In a CSV file, I have dates, downtime, and incident numbers of my application. Based on the below data I have to plot a graph of my application uptime using Python. Uptime for the last 7 days, Uptime for the last 30 days, and uptime for the last 90 days.
date | downtime(hrs) | incident |
---|---|---|
2022-10-05 | 2 | abc123 |
2022-10-05 | 3 | abc124 |
2022-09-01 | 4 | abc100 |
2022-08-26 | 8 | abc99 |
2022-08-24 | 5 | abc98 |
2022-07-15 | 6 | abc90 |
2022-06-09 | 4 | abc85 |
I can read this data using pandas and I am able to plot downtime by incident using the below method.
downtime_by_incident = data.groupby(["date", "incident"])['downtime].sum().unstack().plot(kind="bar", stacked=True, xlabel="", legend=False).get_figure()
downtime_by_incident.savefig("downtime_by_incident.jpg", bbox_inches = "tight")
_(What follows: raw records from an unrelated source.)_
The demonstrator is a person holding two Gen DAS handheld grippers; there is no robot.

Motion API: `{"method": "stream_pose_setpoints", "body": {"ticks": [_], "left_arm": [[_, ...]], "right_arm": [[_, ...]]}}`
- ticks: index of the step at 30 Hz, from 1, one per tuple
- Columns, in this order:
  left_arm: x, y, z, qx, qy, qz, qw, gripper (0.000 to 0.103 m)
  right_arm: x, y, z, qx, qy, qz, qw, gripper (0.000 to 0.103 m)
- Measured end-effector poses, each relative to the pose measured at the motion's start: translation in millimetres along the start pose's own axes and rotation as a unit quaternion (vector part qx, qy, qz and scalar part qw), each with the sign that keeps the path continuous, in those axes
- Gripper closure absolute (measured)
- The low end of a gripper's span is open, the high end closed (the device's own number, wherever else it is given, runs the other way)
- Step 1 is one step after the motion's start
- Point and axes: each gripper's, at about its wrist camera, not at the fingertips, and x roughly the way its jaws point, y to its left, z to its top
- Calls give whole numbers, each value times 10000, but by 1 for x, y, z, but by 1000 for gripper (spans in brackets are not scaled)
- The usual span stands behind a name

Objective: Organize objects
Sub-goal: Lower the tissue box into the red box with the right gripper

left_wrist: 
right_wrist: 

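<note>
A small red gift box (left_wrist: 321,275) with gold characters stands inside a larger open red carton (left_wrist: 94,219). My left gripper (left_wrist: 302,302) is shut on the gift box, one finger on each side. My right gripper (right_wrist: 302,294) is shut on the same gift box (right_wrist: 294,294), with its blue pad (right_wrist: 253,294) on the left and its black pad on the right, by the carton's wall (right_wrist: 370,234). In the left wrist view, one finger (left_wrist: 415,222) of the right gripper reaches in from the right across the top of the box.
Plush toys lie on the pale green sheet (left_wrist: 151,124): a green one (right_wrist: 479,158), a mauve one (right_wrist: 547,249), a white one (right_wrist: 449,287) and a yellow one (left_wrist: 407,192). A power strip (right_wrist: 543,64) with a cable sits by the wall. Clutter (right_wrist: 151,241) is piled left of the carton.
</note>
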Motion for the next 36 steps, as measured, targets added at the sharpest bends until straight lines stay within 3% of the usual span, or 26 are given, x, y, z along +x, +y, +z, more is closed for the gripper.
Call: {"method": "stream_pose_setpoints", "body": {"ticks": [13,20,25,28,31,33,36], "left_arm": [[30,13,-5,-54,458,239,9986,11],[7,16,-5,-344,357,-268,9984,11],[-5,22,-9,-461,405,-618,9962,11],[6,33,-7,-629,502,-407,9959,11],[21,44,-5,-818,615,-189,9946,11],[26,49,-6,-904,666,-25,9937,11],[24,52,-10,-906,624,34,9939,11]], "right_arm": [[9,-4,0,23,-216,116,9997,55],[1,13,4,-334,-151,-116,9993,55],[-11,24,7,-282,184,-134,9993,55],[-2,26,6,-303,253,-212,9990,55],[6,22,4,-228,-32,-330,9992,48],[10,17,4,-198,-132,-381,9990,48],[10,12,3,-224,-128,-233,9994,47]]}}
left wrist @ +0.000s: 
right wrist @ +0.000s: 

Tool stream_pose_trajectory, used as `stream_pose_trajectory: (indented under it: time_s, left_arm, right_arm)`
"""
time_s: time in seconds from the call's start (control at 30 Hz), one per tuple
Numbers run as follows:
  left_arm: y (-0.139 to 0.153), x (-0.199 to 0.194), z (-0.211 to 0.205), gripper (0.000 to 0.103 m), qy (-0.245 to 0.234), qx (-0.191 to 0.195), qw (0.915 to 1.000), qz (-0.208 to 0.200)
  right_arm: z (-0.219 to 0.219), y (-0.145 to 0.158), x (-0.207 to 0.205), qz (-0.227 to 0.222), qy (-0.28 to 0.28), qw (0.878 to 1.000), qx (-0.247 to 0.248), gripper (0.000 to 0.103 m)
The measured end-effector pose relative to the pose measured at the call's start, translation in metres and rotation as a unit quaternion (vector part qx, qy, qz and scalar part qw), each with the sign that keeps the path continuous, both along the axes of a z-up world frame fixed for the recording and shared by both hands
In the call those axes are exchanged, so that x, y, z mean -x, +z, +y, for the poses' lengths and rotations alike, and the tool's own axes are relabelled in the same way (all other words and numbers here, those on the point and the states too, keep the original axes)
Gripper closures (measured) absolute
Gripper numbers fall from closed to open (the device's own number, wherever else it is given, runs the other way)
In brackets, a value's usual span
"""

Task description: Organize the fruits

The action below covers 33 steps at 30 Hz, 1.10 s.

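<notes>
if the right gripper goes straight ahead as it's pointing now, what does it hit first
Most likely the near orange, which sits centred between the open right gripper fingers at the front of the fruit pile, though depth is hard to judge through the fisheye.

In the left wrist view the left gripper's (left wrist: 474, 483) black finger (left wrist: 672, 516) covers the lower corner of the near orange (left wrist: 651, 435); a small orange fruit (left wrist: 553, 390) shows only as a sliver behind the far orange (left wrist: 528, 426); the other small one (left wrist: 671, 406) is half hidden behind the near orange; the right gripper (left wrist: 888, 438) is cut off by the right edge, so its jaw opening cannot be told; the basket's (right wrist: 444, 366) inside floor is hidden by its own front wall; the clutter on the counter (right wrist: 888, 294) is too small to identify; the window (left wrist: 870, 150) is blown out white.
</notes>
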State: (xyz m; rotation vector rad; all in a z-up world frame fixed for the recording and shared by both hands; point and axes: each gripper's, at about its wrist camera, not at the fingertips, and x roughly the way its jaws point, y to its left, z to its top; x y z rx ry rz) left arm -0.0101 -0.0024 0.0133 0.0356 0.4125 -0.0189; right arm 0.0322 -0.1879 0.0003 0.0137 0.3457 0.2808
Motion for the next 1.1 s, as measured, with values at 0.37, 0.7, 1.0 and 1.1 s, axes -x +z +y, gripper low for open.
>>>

But I am unable to calculate and plot the uptime of my application. Any help will be appreciated
CodePudding user response:
One way of doing it is creating a second dataset to track uptime, complementary to your current dataset which tracks downtime.
import pandas as pd
import numpy as np
from io import StringIO
import plotly.express as px
df = pd.read_csv(StringIO('''date downtime(hrs) incident
2022-10-05 2 abc123
2022-10-05 3 abc124
2022-09-01 4 abc100
2022-08-26 8 abc99
2022-08-24 5 abc98
2022-07-15 6 abc90
2022-06-09 4 abc85'''), sep='\t')
df['date'] = pd.to_datetime(df['date'])
df2 = pd.DataFrame({'date':pd.date_range(df['date'].min(), df['date'].max(),freq='d')}).assign(tot_hours=24)
df2 = pd.merge(df2, df[['date', 'downtime(hrs)']].groupby('date').sum().reset_index(), how='left')
df2['uptime'] = df2['tot_hours'] - df2['downtime(hrs)'].fillna(0)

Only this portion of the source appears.